The three demonstrations each used different kinds of ‘quantum memory’ device to store a qubit, a physical system such as a photon or atom that can be in one of two states — akin to the ‘1’ or ‘0’ of ordinary computer bits — or in a combination, or ‘quantum superposition’, of the two possibilities.
In one of the Nature studies, led by Pan Jian-Wei at the University of Science and Technology of China (USTC) in Hefei, qubits were encoded in the collective states of clouds of rubidium atoms. The qubits’ quantum states can be set using a single photon, or can be read out by ‘tickling’ the atomic cloud to emit a photon. Pan’s team had such quantum memories set up in three separate labs in the Hefei area. Each lab was connected by optical fibres to a central ‘photonic server’ around 10 kilometres away. Any two of these nodes could be put in an entangled state if the photons from the two atom clouds arrived at the server at exactly the same time.

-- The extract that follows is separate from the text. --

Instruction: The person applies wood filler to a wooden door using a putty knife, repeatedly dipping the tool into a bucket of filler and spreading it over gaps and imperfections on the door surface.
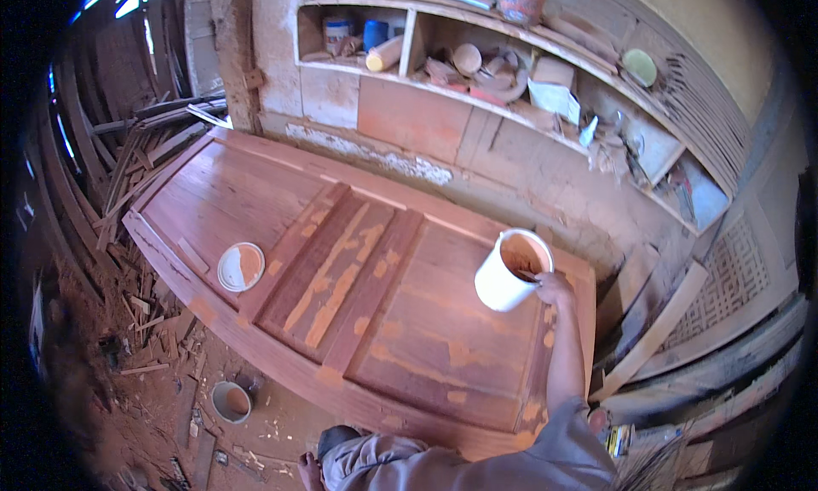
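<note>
My right hand (555, 288) is at the rim of a white bucket (498, 282), its fingers closed near the opening. What they grip is too small to make out; a thin thing shows beside them inside the rim. Orange-brown paste (521, 254) lines the bucket's inside. Under it lies a large reddish wooden panel door (464, 321), flat, with orange filler patches (336, 295) along its boards. A round white lid (241, 266), partly smeared with paste, rests on the door's left part. At the lower edge, what looks like my left hand (310, 471) is partly cut off, its fingers unclear.
Behind the door, wall shelves (511, 108) hold tins, containers and dusty odds and ends. Scrap wood (145, 163) is heaped at the left. A grey bucket (231, 401) stands on the littered floor. Long boards (707, 355) lean at the right.
</note>
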A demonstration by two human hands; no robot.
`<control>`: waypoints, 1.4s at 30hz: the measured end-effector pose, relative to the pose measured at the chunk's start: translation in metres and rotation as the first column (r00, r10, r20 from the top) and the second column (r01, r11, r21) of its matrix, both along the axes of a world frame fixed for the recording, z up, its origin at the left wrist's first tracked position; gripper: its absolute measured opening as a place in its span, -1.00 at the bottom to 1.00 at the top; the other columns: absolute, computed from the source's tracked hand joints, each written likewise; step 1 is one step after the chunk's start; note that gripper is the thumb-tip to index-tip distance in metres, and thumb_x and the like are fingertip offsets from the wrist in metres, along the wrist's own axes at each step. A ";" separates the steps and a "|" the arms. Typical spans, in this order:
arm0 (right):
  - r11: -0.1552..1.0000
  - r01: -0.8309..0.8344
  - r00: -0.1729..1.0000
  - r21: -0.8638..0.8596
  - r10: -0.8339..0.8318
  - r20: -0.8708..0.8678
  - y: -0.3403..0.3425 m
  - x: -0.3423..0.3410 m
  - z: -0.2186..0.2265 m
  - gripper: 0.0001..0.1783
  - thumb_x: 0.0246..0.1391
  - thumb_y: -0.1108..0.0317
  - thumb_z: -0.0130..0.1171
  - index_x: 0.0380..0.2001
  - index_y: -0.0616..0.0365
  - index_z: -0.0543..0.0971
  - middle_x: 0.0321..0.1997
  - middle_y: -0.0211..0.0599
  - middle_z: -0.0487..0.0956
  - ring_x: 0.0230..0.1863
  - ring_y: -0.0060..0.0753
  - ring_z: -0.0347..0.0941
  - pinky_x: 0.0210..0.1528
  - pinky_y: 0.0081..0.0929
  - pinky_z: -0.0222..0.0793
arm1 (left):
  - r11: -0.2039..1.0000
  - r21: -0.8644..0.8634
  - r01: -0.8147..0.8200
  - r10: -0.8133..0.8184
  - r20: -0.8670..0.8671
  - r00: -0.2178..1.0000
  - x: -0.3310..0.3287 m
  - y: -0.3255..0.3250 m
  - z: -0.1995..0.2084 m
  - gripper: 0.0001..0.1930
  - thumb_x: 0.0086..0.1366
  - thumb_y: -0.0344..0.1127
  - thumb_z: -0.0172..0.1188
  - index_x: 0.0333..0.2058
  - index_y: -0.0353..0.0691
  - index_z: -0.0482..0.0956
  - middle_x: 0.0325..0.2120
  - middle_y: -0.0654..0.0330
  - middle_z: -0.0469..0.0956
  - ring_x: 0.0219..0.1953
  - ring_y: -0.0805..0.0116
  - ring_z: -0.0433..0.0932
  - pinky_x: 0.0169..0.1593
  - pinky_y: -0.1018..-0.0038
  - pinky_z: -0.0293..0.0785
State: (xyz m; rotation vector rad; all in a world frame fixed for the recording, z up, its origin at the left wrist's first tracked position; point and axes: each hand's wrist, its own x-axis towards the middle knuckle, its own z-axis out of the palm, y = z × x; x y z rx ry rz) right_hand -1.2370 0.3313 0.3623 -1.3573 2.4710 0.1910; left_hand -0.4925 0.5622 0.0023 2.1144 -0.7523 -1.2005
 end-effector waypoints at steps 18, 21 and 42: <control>0.955 0.120 0.945 -0.271 -0.194 -0.265 -0.045 0.169 0.003 -0.71 0.14 0.27 0.09 -0.16 0.26 0.44 -0.05 0.10 0.50 -0.10 0.16 0.51 -0.09 0.03 0.42 | 0.972 0.140 0.187 -0.200 0.084 0.976 -0.024 -0.038 0.096 -0.50 0.29 0.01 0.08 -0.05 -0.37 0.55 -0.17 -0.17 0.60 -0.06 -0.03 0.59 0.02 0.23 0.48; 0.940 0.005 0.914 -0.342 -0.143 -0.380 -0.044 0.160 -0.012 -0.73 0.12 0.31 0.15 -0.18 0.25 0.46 -0.07 0.07 0.51 -0.11 0.14 0.52 -0.11 0.00 0.44 | 0.995 -0.030 0.096 -0.094 0.045 0.995 -0.020 -0.035 0.079 -0.51 0.29 -0.02 0.07 -0.06 -0.37 0.54 -0.19 -0.18 0.61 -0.06 -0.01 0.60 0.00 0.24 0.50; 0.893 -0.203 0.978 -0.402 0.206 -0.037 0.125 0.298 0.012 -0.73 0.00 0.39 0.30 -0.32 0.29 0.44 -0.23 0.05 0.51 -0.16 0.17 0.48 -0.16 -0.03 0.35 | 0.915 0.214 -0.341 0.381 -0.183 0.906 0.120 0.079 -0.018 -0.66 0.35 -0.11 0.06 -0.14 -0.32 0.44 -0.31 0.17 0.51 -0.40 0.34 0.60 -0.46 0.48 0.43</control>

By contrast, Hanson and his team established a link between individual nitrogen atoms embedded in small diamond crystals with qubits encoded in the electron states of the nitrogen and in the nuclear states of nearby carbon atoms. Their optical fibre went from the university in Delft through a tortuous 25-kilometre path across the suburbs of The Hague to reach a second laboratory in the city.

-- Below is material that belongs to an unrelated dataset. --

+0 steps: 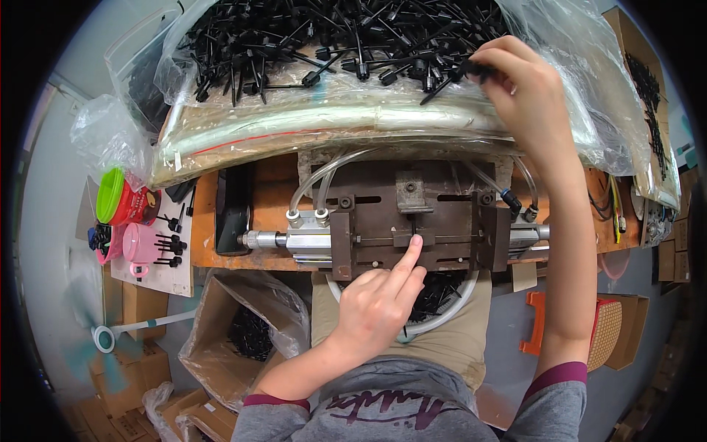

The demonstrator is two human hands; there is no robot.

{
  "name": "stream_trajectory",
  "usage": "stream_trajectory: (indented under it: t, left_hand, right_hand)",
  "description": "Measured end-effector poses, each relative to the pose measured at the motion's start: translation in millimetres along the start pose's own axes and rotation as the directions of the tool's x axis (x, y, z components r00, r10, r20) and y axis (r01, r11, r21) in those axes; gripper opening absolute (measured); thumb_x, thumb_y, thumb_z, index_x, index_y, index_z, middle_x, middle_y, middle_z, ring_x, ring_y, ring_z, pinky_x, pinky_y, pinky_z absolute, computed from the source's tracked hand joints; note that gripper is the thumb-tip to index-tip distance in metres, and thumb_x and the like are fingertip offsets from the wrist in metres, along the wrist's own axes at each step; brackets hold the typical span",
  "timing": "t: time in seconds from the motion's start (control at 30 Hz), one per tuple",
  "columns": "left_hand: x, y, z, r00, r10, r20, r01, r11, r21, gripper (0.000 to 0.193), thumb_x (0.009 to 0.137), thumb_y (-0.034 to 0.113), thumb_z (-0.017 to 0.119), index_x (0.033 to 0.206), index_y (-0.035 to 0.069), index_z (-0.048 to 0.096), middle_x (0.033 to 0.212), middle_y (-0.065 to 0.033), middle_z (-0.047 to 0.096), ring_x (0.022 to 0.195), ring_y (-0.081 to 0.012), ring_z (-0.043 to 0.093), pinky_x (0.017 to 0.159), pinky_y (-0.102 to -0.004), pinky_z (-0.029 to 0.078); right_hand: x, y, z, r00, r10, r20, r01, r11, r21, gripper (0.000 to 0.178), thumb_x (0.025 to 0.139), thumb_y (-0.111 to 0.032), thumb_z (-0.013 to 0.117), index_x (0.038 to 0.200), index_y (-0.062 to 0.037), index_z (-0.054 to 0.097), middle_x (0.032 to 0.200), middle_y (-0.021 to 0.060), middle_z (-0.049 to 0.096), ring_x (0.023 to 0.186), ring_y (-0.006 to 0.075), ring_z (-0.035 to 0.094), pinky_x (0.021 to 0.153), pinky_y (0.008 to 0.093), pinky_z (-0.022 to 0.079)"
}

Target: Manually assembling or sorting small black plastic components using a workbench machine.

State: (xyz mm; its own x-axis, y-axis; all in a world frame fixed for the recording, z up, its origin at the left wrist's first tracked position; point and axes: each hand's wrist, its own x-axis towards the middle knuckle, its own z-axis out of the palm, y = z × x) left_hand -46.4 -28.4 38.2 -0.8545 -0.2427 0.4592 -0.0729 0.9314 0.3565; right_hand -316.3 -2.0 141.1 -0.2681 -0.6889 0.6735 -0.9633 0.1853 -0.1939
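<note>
My left hand [379, 309] is over the middle of a dark metal clamping fixture [383, 184]. Its index finger is stretched out, the tip resting at the small centre block [414, 237] under a grey bracket; the other fingers are loosely bent. I cannot make out a part under the fingertip. Up at the far right, my right hand [526, 92] pinches a black plastic part with a thin stem [479, 70]. It is at the right edge of a heap of similar black stemmed parts [361, 44], lying on clear plastic sheeting. The fingers partly cover the pinched part.
Pneumatic cylinders [309, 241] with clear hoses flank the fixture on an orange workbench [206, 221]. A plastic-lined carton [250, 295] of black parts stands below left. Pink cup [140, 243], green-red tub [121, 197] and a fan [104, 339] are at left; an orange stool [536, 320] is lower right.
</note>
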Motion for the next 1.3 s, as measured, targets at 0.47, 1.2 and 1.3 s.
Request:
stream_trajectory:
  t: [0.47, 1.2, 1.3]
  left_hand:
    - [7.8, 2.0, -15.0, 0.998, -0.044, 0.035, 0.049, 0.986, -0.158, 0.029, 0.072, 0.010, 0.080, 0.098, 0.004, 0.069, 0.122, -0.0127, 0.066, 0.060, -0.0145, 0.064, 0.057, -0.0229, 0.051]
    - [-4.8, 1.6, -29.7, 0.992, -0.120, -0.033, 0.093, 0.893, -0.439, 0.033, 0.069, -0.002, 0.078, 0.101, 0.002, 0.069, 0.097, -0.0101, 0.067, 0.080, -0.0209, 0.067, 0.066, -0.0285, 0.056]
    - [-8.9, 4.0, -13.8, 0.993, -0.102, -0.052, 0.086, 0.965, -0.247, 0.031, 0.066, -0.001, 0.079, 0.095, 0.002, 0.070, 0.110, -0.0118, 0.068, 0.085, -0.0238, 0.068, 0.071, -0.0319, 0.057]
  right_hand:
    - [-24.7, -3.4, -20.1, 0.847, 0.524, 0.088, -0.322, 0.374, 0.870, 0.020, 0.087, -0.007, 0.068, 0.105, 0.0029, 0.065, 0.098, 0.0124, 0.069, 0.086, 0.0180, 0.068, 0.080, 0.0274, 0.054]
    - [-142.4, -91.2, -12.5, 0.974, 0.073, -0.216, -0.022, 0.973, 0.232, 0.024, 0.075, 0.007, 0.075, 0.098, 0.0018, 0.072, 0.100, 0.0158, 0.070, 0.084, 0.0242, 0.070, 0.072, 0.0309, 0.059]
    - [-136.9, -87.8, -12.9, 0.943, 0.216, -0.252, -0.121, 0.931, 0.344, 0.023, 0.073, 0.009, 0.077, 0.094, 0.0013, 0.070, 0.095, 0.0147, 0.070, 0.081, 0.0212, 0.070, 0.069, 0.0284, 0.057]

In the US experiment, Mikhail Lukin, a physicist at Harvard University in Cambridge, Massachusetts, and his collaborators also used diamond-based devices, but with silicon atoms instead of nitrogen, making use of the quantum states of both an electron and a silicon nucleus. Single atoms are less efficient than atomic ensembles at emitting photons on demand, but they are more versatile, because they can perform rudimentary quantum computations. “Basically, we entangled two small quantum computers,” says Lukin. The two diamond-based devices were in the same building at Harvard, but to mimic the conditions of a metropolitan network, the researchers used an optical fibre that snaked around the local Boston area. “It crosses the Charles River six times,” Lukin says.
Challenges ahead
The entanglement procedure used by the Chinese and the Dutch teams required photons to arrive at a central server with exquisite timing precision, which was one of the main challenges in the experiments. Lukin’s team used a protocol that does not require such fine-tuning: instead of entangling the qubits by getting them to emit photons, the researchers sent one photon to entangle itself with the silicon atom at the first node. The same photon then went around the fibre-optic loop and came back to graze the second silicon atom, thereby entangling it with the first.

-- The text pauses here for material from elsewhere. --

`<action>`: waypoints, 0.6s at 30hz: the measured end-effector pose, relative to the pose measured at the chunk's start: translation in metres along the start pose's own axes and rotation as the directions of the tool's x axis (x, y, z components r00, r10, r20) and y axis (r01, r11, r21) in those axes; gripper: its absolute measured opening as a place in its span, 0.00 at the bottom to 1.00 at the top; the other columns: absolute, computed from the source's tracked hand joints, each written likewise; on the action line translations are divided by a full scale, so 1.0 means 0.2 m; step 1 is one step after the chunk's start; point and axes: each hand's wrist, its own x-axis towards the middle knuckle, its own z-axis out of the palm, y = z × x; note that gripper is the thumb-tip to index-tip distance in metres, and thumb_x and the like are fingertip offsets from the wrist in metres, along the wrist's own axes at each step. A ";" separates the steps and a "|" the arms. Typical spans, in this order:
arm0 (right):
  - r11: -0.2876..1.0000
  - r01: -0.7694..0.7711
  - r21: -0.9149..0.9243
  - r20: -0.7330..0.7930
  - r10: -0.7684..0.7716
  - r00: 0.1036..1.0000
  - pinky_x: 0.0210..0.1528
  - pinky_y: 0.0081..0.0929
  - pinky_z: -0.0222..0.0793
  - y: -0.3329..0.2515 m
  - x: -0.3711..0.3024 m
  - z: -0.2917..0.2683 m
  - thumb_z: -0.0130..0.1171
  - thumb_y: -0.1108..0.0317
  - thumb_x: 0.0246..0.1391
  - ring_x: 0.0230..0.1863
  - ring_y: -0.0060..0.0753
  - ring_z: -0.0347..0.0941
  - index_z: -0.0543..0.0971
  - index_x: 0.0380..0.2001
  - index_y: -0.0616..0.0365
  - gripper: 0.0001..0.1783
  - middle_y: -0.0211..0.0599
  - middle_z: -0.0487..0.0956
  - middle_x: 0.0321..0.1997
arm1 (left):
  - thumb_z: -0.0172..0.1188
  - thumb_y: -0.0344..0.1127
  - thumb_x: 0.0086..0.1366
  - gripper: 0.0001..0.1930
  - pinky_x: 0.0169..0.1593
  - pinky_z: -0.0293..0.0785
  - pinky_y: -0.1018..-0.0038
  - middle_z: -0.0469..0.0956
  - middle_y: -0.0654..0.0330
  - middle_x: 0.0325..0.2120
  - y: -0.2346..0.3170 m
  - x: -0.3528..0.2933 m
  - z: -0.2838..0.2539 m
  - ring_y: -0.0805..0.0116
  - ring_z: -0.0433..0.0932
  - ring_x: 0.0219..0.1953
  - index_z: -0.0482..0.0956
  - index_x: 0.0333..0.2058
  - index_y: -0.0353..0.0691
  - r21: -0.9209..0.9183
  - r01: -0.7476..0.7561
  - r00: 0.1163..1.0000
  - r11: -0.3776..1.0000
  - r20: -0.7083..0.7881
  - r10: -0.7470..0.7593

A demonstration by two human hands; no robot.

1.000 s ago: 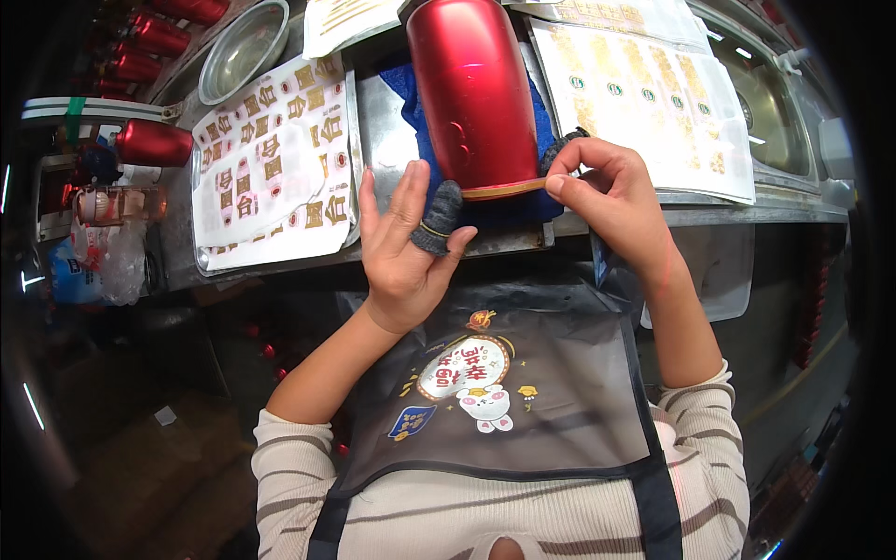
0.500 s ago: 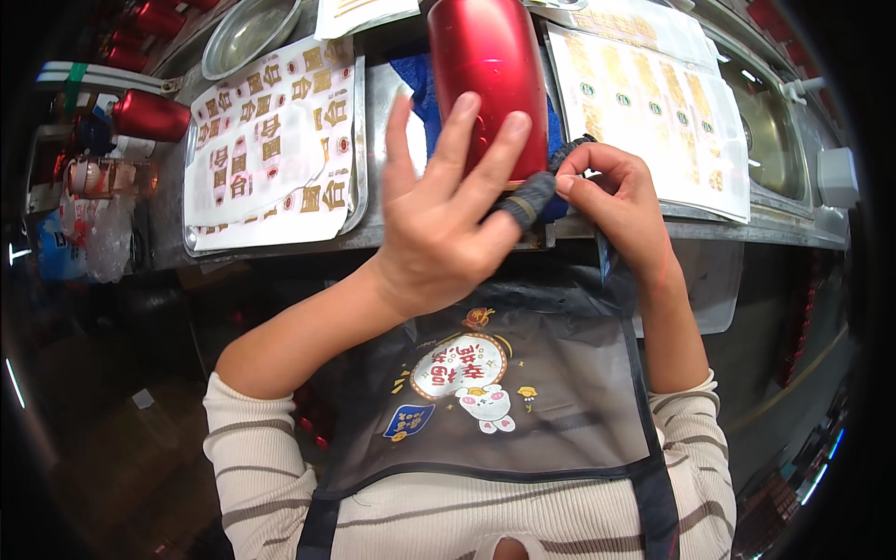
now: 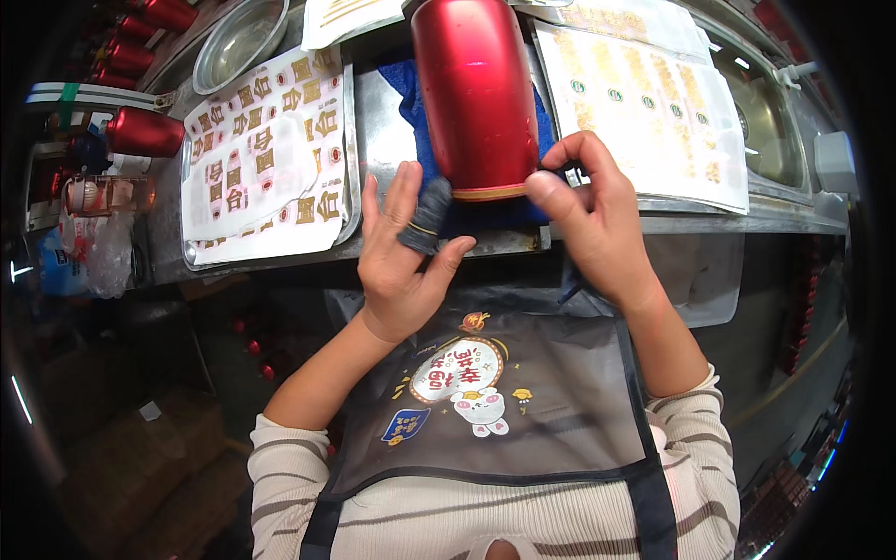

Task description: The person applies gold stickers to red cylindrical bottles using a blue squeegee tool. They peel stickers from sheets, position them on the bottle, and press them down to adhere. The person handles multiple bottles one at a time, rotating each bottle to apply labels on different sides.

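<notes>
A glossy red metal bottle (image 3: 481, 103) lies with its gold-brown rimmed end toward me on a blue cloth (image 3: 406, 93). My left hand (image 3: 401, 261) is left of that end, fingers spread, holding nothing. A dark grey finger sleeve (image 3: 429, 217) with a thin yellow stripe covers one of its fingers, close to the rim. My right hand (image 3: 597, 219) is at the bottle's right near corner, thumb and bent index finger against its edge. Something dark shows behind that index finger, and the other fingers are partly hidden.
At left, a metal tray (image 3: 352, 201) holds sheets of gold-printed decals (image 3: 261, 154). More decal sheets (image 3: 644, 121) lie at right, beside a metal basin (image 3: 770, 121). A round metal bowl (image 3: 238, 47) stands at the back left. Another red bottle (image 3: 145, 132) lies at far left.
My left hand has drawn back left and down, off the bottle, leaving its rimmed end uncovered. My right hand has shifted slightly left and down, its thumb now at the bottle's edge.
</notes>
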 end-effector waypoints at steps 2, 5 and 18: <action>0.960 0.132 -0.246 -0.035 -0.145 0.989 0.32 0.28 0.69 -0.03 -0.01 0.06 0.72 0.53 0.48 0.29 0.32 0.71 0.68 0.36 0.61 0.27 0.38 0.74 0.32 | 0.74 0.32 0.53 0.24 0.68 0.49 0.40 0.69 0.41 0.62 -0.01 -0.02 0.02 0.43 0.69 0.63 0.80 0.47 0.28 0.043 -0.023 1.000 0.999 0.018 0.022; 0.940 0.111 -0.322 -0.081 -0.144 0.986 0.36 0.36 0.70 -0.03 0.00 0.12 0.73 0.49 0.45 0.33 0.44 0.71 0.67 0.36 0.62 0.32 0.43 0.72 0.33 | 0.72 0.32 0.54 0.19 0.67 0.46 0.36 0.70 0.40 0.61 -0.02 -0.01 0.05 0.42 0.70 0.63 0.81 0.44 0.29 0.063 -0.062 0.998 0.996 0.012 0.061; 0.974 0.141 -0.178 -0.043 -0.151 0.988 0.32 0.29 0.67 -0.01 0.00 0.07 0.67 0.61 0.54 0.28 0.34 0.70 0.67 0.36 0.61 0.20 0.42 0.72 0.33 | 0.72 0.34 0.52 0.15 0.65 0.46 0.32 0.66 0.37 0.63 0.04 0.09 0.04 0.35 0.69 0.62 0.85 0.39 0.40 0.207 -0.181 0.983 0.961 0.002 0.184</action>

Pan has calculated that at the current pace of advance, by the end of the decade his team should be able to establish entanglement over 1,000 kilometres of optical fibres using ten or so intermediate nodes, with a procedure called entanglement swapping. (At first, such a link would be very slow, creating perhaps one entanglement per second, he adds.) Pan is the leading researcher for a project using the satellite Micius, which demonstrated the first quantum-enabled communications in space, and he says there are plans for a follow-up mission.
“The step has now really been made out of the lab and into the field,” says Hanson. “It doesn’t mean it’s commercially useful yet, but it’s a big step.”